I can't cath to save my life!

Published

What am I doing wrong??

I have the hardest time finding the right location on women. I suppose nothing's going to help me there but practice. But this is really puzzling me:

I've done 2 males now without any urine return. I would swear I'd have to be in the bladder because I'm pretty far in with no resistance. Any ideas??

Also, in the clinic where I work they use KY for the lube on the cath. Do you think that's okay? In the hospitals where I've been we always used individually packaged sterile lube. One of the other RNs thinks I could be using too much and "clogging" the holes at the end of the cath...

I'll take any suggestions/comments. Thanks.

Specializes in Operating Room.
I know there's no absolute with women, but "usually" it's right above the lady partsl opening isn't it?

Some womens anatomy is wacky though, I've seen it right on top of the lady partsl opening, to the point where it's very hard to see.
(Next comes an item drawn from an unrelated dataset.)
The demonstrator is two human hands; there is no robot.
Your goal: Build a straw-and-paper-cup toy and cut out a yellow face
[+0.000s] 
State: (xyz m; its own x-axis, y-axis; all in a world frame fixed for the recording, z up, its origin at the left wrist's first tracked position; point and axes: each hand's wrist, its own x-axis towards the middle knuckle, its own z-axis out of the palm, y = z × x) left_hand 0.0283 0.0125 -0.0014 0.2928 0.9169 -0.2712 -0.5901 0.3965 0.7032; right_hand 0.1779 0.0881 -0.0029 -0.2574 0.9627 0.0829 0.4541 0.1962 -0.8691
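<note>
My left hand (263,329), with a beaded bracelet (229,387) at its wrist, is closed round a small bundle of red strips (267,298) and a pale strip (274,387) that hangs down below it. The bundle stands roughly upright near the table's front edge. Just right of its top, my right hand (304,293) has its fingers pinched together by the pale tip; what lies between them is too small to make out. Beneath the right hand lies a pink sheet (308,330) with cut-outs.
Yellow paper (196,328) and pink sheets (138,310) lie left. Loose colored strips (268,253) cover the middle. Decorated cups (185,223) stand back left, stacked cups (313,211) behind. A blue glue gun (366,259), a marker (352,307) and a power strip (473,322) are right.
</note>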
I'm usually very good at finding the urethra-my issue was unruly labia, especially on very big women. Some are so big that my unsterile hand would start to cramp up and I'd lose my grip. We treat foleys as very sterile in the OR-many sugeons will watch you like hawks to make sure you're staying sterile. We would not be allowed to use a nonsterile tube of KY. One surgeon would never let you cath her patients again if you didn't use the tongs in the kit to prep..I was trained to use them and I still do. UTI's are nothing to sneeze at, especially since Medicare considers them a nosocomial infection and will stop reimbursing for them.

Specializes in ED, ICU, PACU.

For the elderly or obese woman it works real well putting them on their sides with at least one leg bent and go in from the rear aiming for the top of the lady partsl opening. The angle is just right and I have only missed once doing it this way, even though I can not visualize the meatus.

Specializes in ICU, ER (ED), CCU, PCU, CVICU, CCL.
I know there's no absolute with women, but "usually" it's right above the lady partsl opening isn't it?

Yes... but this way I don't have to digg around to find it! The cath with hit the next hole (or come back out at you). I have to place foleys while patients are on the cath lab table.... drapped and without lifting and externally rotationing both legs (and with little light). It works for me and I don't need to be spending time pulling back the labia to visualize the meatus.... I hit gold (urine) and I know that I'm in.

Still the side position worked best when other nurses asked me to help them. I don't know if we teach this or how I learned it. I think it was when I did a lot of home health.

Specializes in CCRN-CMC-CSC: CTICU, MICU, SICU, TRAUMA.
Now I feel stupid! Hmm, why did I? I guess, now that I think about it, that the pt was prone to dehydration and perhaps there wasn't much in the bladder to get, so when I flushed it, I was able to get some yellow return. I'm sure there will be more logical answers to follow...!

If you used a copious amount of lubricant it will clog until the water soluble lubricant dissolves... this could take a little time... but will open up the fenestrations at the catheter tip in a short while... However, if you flush it... you will open it up immediately... that's probably why you got return after a flush from a new cath... make sense?

Specializes in Med-Surg, Peds.
If you used a copious amount of lubricant it will clog until the water soluble lubricant dissolves... this could take a little time... but will open up the fenestrations at the catheter tip in a short while... However, if you flush it... you will open it up immediately... that's probably why you got return after a flush from a new cath... make sense?

Makes sense. This is what one of the other RNs thinks is my problem. She's seen me cath and she says I use a lot of lube. Can I flush a straight cath from the opening?

Specializes in Oncology, radiology, ICU.

I have only seen lidocaine used once and it was by a urologist who had to insert the catheter on this one particular patient. Of course the urologist proceeded to tell me how stupid I was because I couldn't insert the catheter and he couldn't believe how I had actually graduated from nursing school, all in front of the patient:nono:. Nevermind the fact that I had just come on shift and the order was written 10 hours prior after several attempts were made including using a coude catheter and the patient hadn't urinated in over 24 hours.